Leave out all lines before the one containing "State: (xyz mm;", and copy that line and all the rest below it exactly.

■ ■ ■

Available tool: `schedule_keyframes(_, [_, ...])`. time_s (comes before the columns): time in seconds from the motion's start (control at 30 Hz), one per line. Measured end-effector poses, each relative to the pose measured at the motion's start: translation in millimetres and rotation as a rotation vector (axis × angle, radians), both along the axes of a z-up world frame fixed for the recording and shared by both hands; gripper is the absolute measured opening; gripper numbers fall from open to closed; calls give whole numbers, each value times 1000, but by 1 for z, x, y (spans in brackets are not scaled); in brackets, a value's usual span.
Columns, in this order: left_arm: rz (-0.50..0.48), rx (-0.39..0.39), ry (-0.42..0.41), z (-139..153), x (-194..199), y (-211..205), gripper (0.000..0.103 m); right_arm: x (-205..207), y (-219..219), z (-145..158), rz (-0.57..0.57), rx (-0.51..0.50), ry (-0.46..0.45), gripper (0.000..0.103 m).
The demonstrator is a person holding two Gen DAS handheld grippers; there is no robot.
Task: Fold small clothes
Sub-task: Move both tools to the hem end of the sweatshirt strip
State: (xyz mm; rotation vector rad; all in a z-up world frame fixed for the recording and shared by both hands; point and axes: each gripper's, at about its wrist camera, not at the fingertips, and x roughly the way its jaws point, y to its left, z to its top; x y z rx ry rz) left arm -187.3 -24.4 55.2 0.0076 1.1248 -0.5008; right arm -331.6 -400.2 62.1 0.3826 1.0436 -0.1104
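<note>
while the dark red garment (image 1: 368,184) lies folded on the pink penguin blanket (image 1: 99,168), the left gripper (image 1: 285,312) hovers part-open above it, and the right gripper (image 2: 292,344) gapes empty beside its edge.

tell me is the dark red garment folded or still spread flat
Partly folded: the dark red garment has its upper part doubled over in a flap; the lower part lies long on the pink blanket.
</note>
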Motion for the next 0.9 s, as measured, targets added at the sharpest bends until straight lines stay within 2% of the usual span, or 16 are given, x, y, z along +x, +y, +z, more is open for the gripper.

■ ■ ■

**Worked solution**
State: (xyz mm; rotation vector rad; all in a z-up world frame fixed for the recording and shared by both hands; point and axes: each gripper's, at about its wrist camera, not at the fingertips, and x roughly the way its jaws point, y to its left, z to its top; x y z rx ry rz) left arm -187.3 -24.4 55.2 0.0076 1.1248 -0.5008; right arm -331.6 -400.2 62.1 0.3826 1.0436 -0.1104
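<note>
while the dark red garment (image 1: 368,184) lies folded on the pink penguin blanket (image 1: 99,168), the left gripper (image 1: 285,312) hovers part-open above it, and the right gripper (image 2: 292,344) gapes empty beside its edge.

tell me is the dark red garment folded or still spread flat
Partly folded: the dark red garment has its upper part doubled over in a flap; the lower part lies long on the pink blanket.
</note>
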Motion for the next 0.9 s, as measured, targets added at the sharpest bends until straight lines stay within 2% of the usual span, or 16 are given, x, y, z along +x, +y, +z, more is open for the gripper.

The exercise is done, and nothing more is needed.